Second, we found that dynamic and static reservoirs have very different performance. Untying the reservoir appears to wash out information so that N features turn into only 2 independent features. For nonlinear dynamic reservoirs, we might expect 2m independent features– 2 features per group of nodes. As some people have analyzed the performance of neural networks by assuming that they are dynamic, this result may be of theoretical interest to the mathematical arm of the machine learning community [31].

Finally, we have shown that sitting at the edge of instability results in a local, but not necessarily global, maximum in prediction of a large class of time series. At this edge of instability, a nudge in one direction leads the reservoir state sans input to increase in magnitude without bound, while a nudge in the other direction leads the reservoir sans input to decay to a stable fixed point at the origin. This is not criticality in the sense that autocorrelation functions are power law, and so it would be interesting to see if predictive capabilities are maximized at the edge of criticality for more typical notions of criticality.

One could imagine that a biological system would poise itself near instability if information about the input were hidden, since the locations of the global maxima change depending on input and poising oneself near instability is a local maxima no matter what. In other words, if the environment is adversarial, one might expect the biological system to poise itself near criticality, as it will be nearly ready to predict whatever is thrown at it. This contrasts with evidence that certain algorithms operate best when data is at a critical point between order and disorder [32], as it asks of the properties of the algorithm itself and not the data fed into it.

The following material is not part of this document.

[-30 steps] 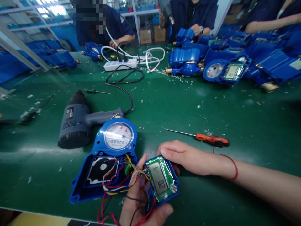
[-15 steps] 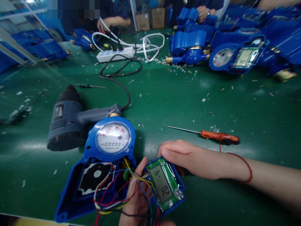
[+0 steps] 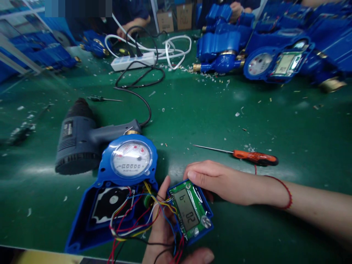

Future biophysical experiments could focus on subjecting organisms to adversarial, artificial environments to see if they move towards criticality. These results, if found, could be explained by this work. This would require fine-tuning, but may happen nonetheless; indeed, this requires less fine-tuning than matching the timescales of the fluctuating environments seen by the organism.

In conclusion, the study of large linear reservoirs would say that we apparently need only care about eigenvalues of weight matrices and whether or not the weight matrix is at the edge of instability. Surprisingly, this agrees nicely with current best practices for reservoir computing. Best practices for reservoirs assert that we desire a uniform distribution of eigenvalues in the complex plane in which the maximal eigenvalue is placed at the edge of instability. The study of large linear reservoirs has therefore provided theoretical justification for some best practices of nonlinear reservoirs.